## PROBLEM TO SOLVE:
Retype all of the data without changing a single word.

[Extracted records]
=== Begin Enclosure ===
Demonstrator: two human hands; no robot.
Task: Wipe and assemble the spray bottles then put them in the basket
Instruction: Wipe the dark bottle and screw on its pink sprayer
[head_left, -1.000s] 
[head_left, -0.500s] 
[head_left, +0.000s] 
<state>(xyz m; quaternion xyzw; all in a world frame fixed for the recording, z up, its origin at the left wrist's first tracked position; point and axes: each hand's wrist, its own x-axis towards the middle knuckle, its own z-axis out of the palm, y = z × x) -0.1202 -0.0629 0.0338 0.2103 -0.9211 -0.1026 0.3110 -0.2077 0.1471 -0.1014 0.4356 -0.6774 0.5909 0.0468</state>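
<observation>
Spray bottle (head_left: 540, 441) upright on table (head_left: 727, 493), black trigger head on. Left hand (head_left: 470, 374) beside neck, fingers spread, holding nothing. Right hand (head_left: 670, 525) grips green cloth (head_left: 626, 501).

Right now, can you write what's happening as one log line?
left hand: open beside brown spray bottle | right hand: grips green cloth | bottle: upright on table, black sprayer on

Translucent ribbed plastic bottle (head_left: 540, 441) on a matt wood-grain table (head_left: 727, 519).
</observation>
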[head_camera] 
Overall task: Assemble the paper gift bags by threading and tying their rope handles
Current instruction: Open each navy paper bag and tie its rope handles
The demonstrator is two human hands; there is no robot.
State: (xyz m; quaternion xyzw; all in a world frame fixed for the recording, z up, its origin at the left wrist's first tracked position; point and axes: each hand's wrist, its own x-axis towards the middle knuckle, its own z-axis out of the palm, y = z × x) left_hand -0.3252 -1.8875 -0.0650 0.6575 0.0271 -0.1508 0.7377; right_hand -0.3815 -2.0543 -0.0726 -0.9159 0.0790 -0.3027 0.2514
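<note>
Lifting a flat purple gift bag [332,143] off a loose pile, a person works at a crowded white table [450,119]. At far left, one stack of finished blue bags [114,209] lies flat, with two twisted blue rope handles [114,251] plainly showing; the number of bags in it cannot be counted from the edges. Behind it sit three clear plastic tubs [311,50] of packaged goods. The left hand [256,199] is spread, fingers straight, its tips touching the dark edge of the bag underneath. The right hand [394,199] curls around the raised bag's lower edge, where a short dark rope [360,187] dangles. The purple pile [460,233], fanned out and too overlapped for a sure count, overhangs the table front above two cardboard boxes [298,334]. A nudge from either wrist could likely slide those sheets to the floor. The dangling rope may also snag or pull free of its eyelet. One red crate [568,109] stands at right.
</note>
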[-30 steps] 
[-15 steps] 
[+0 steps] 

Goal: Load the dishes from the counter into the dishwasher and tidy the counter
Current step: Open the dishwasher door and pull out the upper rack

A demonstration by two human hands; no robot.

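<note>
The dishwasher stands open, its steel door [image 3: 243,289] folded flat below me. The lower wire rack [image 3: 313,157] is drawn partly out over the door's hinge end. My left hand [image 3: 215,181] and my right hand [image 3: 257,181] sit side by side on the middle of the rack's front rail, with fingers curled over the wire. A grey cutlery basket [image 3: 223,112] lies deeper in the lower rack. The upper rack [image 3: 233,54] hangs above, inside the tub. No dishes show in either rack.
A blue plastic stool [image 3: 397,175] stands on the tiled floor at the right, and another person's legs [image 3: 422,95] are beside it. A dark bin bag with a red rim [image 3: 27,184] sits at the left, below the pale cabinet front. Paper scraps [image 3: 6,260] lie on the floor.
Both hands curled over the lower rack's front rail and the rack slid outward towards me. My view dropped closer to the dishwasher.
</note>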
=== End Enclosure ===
## YOUR RESPONSE:
Demonstrator: two human hands; no robot.
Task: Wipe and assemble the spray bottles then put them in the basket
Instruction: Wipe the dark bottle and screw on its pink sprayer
[head_left, -1.000s] 
[head_left, -0.500s] 
[head_left, +0.000s] 
<state>(xyz m; quaternion xyzw; all in a world frame fixed for the recording, z up, its origin at the left wrist's first tracked position; point and axes: each hand's wrist, its own x-axis towards the middle knuckle, its own z-axis out of the palm, y = z × x) -0.1202 -0.0629 0.0338 0.2103 -0.9211 -0.1026 0.3110 -0.2077 0.1471 -0.1014 0.4356 -0.6774 0.5909 0.0468</state>
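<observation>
Spray bottle (head_left: 540, 441) upright on table (head_left: 727, 493), black trigger head on. Left hand (head_left: 470, 374) beside neck, fingers spread, holding nothing. Right hand (head_left: 670, 525) grips green cloth (head_left: 626, 501).

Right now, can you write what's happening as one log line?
left hand: open beside brown spray bottle | right hand: grips green cloth | bottle: upright on table, black sprayer on

Translucent ribbed plastic bottle (head_left: 540, 441) on a matt wood-grain table (head_left: 727, 519).
</observation>
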[head_camera] 
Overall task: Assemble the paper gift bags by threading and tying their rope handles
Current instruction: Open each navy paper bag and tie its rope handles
The demonstrator is two human hands; there is no robot.
State: (xyz m; quaternion xyzw; all in a world frame fixed for the recording, z up, its origin at the left wrist's first tracked position; point and axes: each hand's wrist, its own x-axis towards the middle knuckle, its own z-axis out of the palm, y = z × x) left_hand -0.3252 -1.8875 -0.0650 0.6575 0.0271 -0.1508 0.7377; right_hand -0.3815 -2.0543 -0.0726 -0.9159 0.0790 -0.3027 0.2514
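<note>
Lifting a flat purple gift bag [332,143] off a loose pile, a person works at a crowded white table [450,119]. At far left, one stack of finished blue bags [114,209] lies flat, with two twisted blue rope handles [114,251] plainly showing; the number of bags in it cannot be counted from the edges. Behind it sit three clear plastic tubs [311,50] of packaged goods. The left hand [256,199] is spread, fingers straight, its tips touching the dark edge of the bag underneath. The right hand [394,199] curls around the raised bag's lower edge, where a short dark rope [360,187] dangles. The purple pile [460,233], fanned out and too overlapped for a sure count, overhangs the table front above two cardboard boxes [298,334]. A nudge from either wrist could likely slide those sheets to the floor. The dangling rope may also snag or pull free of its eyelet. One red crate [568,109] stands at right.
</note>
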[-30 steps] 
[-15 steps] 
[+0 steps] 

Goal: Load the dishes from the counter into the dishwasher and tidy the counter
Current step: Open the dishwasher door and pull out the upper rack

A demonstration by two human hands; no robot.

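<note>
The dishwasher stands open, its steel door [image 3: 243,289] folded flat below me. The lower wire rack [image 3: 313,157] is drawn partly out over the door's hinge end. My left hand [image 3: 215,181] and my right hand [image 3: 257,181] sit side by side on the middle of the rack's front rail, with fingers curled over the wire. A grey cutlery basket [image 3: 223,112] lies deeper in the lower rack. The upper rack [image 3: 233,54] hangs above, inside the tub. No dishes show in either rack.
A blue plastic stool [image 3: 397,175] stands on the tiled floor at the right, and another person's legs [image 3: 422,95] are beside it. A dark bin bag with a red rim [image 3: 27,184] sits at the left, below the pale cabinet front. Paper scraps [image 3: 6,260] lie on the floor.
Both hands curled over the lower rack's front rail and the rack slid outward towards me. My view dropped closer to the dishwasher.
</note>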

This exercise requires no further response.